Options positioning reinforces the same message. The put/call ratio came in at 0.94 — slightly below its 20-day average of 0.96, and the z-score is marginally negative at -0.47. Options traders are not in a defensive posture. The PCR briefly touched 1.02 in late June during the heaviest selling, but that pressure has fully unwound. The combination of retreating short interest, cheap borrow, maximum availability, and neutral options skew means that the four most common signals of externally-driven bearish pressure are all pointing the same direction: this is not a crowded short or a panic-hedge story.
The Street has not moved since June 11, when analyst reactions to the earnings print clustered in a wide band. The bulls — Guggenheim at $400, Bernstein at $325, TD Cowen at $300 — argued that 41% cloud revenue growth and 243% AI infrastructure expansion justified premium valuation. The bears, or at least the cautious, pointed to database competition and FX exposure. The consensus mean target of ~$253 now implies roughly 79% upside from current levels, the widest gap the stock has traded at since the post-earnings flush. That gap is not a buy signal in isolation — it reflects how thoroughly the market has repriced expectations — but the divergence between what analysts modeled and what the stock is doing is historically unusual. Valuation multiples have compressed sharply: the P/E has shed 8.3 turns over 30 days to sit at 16.7x, and EV/EBITDA has dropped nearly 5 turns to 10.1x. The stock is cheaper by almost any trailing measure than it has been in years.

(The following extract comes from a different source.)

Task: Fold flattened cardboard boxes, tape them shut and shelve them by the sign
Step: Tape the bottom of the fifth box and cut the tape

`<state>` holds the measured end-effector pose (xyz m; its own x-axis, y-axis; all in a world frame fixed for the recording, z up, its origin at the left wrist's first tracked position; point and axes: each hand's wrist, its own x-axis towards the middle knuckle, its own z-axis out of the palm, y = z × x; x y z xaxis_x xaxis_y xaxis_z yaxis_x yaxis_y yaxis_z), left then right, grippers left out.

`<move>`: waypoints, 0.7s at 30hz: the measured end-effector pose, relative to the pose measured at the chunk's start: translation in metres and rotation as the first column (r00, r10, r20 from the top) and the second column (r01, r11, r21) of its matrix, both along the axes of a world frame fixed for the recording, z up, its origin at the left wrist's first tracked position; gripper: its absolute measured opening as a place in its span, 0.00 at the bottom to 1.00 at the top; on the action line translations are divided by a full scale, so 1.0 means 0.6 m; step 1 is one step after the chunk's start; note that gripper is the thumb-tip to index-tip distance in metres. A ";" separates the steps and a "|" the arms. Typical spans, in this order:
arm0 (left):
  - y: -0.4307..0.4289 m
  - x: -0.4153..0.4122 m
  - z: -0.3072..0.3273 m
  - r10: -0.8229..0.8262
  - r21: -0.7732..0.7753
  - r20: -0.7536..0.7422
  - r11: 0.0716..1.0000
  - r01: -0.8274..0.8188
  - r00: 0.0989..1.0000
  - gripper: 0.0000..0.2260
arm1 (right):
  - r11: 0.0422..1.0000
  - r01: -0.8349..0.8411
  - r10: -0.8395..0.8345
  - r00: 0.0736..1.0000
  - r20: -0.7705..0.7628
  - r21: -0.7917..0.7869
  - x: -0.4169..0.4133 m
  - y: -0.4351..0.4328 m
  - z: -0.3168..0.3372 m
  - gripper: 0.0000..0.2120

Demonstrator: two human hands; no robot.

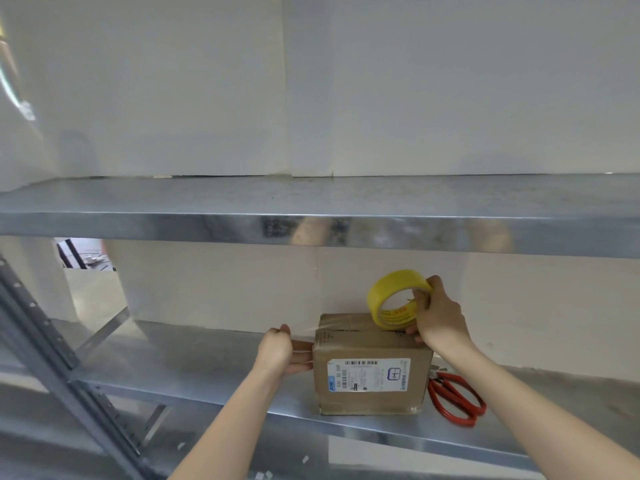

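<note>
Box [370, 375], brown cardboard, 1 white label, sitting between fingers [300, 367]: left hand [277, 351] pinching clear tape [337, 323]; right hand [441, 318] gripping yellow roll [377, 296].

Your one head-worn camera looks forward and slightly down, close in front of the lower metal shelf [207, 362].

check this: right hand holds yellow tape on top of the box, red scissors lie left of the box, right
No: the head view shows the red scissors right of the box. The right hand does hold the yellow tape there.
</note>
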<state>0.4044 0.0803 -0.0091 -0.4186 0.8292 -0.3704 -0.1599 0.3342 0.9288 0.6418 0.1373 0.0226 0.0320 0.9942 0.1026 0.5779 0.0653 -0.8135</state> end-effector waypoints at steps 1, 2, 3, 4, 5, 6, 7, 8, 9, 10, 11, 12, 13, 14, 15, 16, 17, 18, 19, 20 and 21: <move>-0.003 0.001 0.000 -0.003 0.006 0.003 1.000 0.003 1.000 0.08 | 1.000 -0.001 0.001 1.000 0.001 0.001 0.000 0.000 0.000 0.05; -0.005 0.001 -0.001 -0.003 0.010 -0.005 1.000 0.003 1.000 0.08 | 1.000 -0.002 0.002 1.000 0.000 0.004 0.000 0.000 0.000 0.05; -0.005 0.000 -0.005 -0.004 0.015 -0.026 1.000 0.005 1.000 0.09 | 1.000 -0.003 0.003 1.000 -0.002 0.007 -0.001 -0.001 0.000 0.05; -0.003 -0.001 -0.011 -0.002 0.021 -0.047 1.000 0.003 0.999 0.09 | 1.000 -0.003 0.003 1.000 -0.004 0.010 -0.001 -0.001 -0.001 0.05; -0.003 0.000 -0.017 0.002 0.018 -0.065 1.000 -0.001 0.998 0.10 | 1.000 -0.002 0.002 1.000 -0.004 0.012 -0.001 -0.001 -0.001 0.05; -0.002 0.001 -0.023 0.006 0.007 -0.080 1.000 -0.006 0.997 0.10 | 1.000 0.001 -0.001 1.000 -0.002 0.012 -0.001 0.000 -0.002 0.05; 0.000 0.003 -0.031 0.002 -0.011 -0.111 1.000 -0.003 0.994 0.09 | 1.000 0.004 -0.004 1.000 0.000 0.010 -0.002 0.000 -0.002 0.05; 0.004 0.005 -0.041 -0.014 -0.033 -0.154 0.999 0.009 0.988 0.09 | 1.000 0.006 -0.006 1.000 -0.002 0.009 -0.002 0.000 -0.003 0.05; 0.006 0.008 -0.048 -0.036 -0.058 -0.198 0.998 0.025 0.980 0.09 | 1.000 0.004 -0.004 1.000 -0.005 0.010 -0.003 0.001 -0.003 0.05; 0.009 0.010 -0.056 -0.059 -0.086 -0.236 0.996 0.040 0.970 0.09 | 1.000 0.000 0.000 1.000 -0.004 0.009 -0.003 0.001 -0.003 0.05; 0.012 0.012 -0.062 -0.086 -0.114 -0.276 0.992 0.056 0.957 0.09 | 1.000 -0.003 0.003 1.000 -0.003 0.008 -0.003 0.001 -0.003 0.05; 0.016 0.013 -0.066 -0.120 -0.148 -0.314 0.986 0.076 0.942 0.08 | 1.000 -0.005 0.005 1.000 -0.002 0.006 -0.004 0.000 -0.003 0.05; 0.017 0.016 -0.068 -0.164 -0.188 -0.335 0.977 0.104 0.928 0.08 | 1.000 -0.007 0.007 1.000 -0.001 0.003 -0.003 0.000 -0.004 0.05; 0.016 0.020 -0.068 -0.207 -0.228 -0.335 0.964 0.134 0.919 0.08 | 1.000 -0.010 0.010 1.000 0.002 0.000 -0.002 -0.001 -0.005 0.05; 0.015 0.024 -0.067 -0.244 -0.253 -0.313 0.953 0.167 0.918 0.09 | 1.000 -0.013 0.013 1.000 0.006 0.001 -0.002 -0.002 -0.005 0.05; 0.013 0.026 -0.068 -0.273 -0.267 -0.282 0.943 0.198 0.920 0.10 | 1.000 -0.014 0.014 1.000 0.013 0.005 -0.002 -0.001 -0.006 0.04; 0.011 0.028 -0.068 -0.292 -0.281 -0.252 0.934 0.219 0.923 0.11 | 1.000 -0.018 0.018 1.000 0.022 0.012 -0.001 0.000 -0.007 0.04; 0.010 0.028 -0.068 -0.305 -0.302 -0.228 0.925 0.230 0.925 0.12 | 1.000 -0.021 0.020 0.999 0.028 0.016 -0.001 0.001 -0.008 0.04; 0.009 0.026 -0.069 -0.310 -0.321 -0.210 0.918 0.234 0.927 0.12 | 1.000 -0.023 0.022 0.999 0.033 0.015 -0.001 0.001 -0.008 0.04; 0.008 0.024 -0.068 -0.305 -0.335 -0.196 0.914 0.228 0.932 0.11 | 1.000 -0.024 0.023 0.999 0.039 0.014 -0.002 0.002 -0.008 0.04; 0.008 0.021 -0.068 -0.292 -0.349 -0.187 0.912 0.214 0.938 0.09 | 1.000 -0.025 0.024 0.999 0.045 0.014 -0.002 0.003 -0.008 0.04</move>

Executive Vice Chairman Jeff Henley sold approximately $51.9 million across multiple tranches on June 24, when the stock was trading near $157–$166. Those sales now look prescient: the stock has since fallen another 10% from those levels. The net 90-day insider figure is positive at roughly $66 million in value terms, but that aggregate reflects the full quarter, not a bullish signal against the current backdrop.
The ORTEX short score has drifted lower all week, closing at 29.7 on July 7 — down from 31.1 on June 25 when short positioning was at its peak. A falling short score, combined with falling short interest and loosening availability, confirms that the bearish technical pressure from the positioning side is fading. What replaces it as the market's mechanism for price discovery is the question that remains unanswered. The next catalyst to watch is whether the peer gap eventually closes — either Oracle recovers ground toward the sector, or the sector starts pricing in whatever has been weighing on Oracle specifically.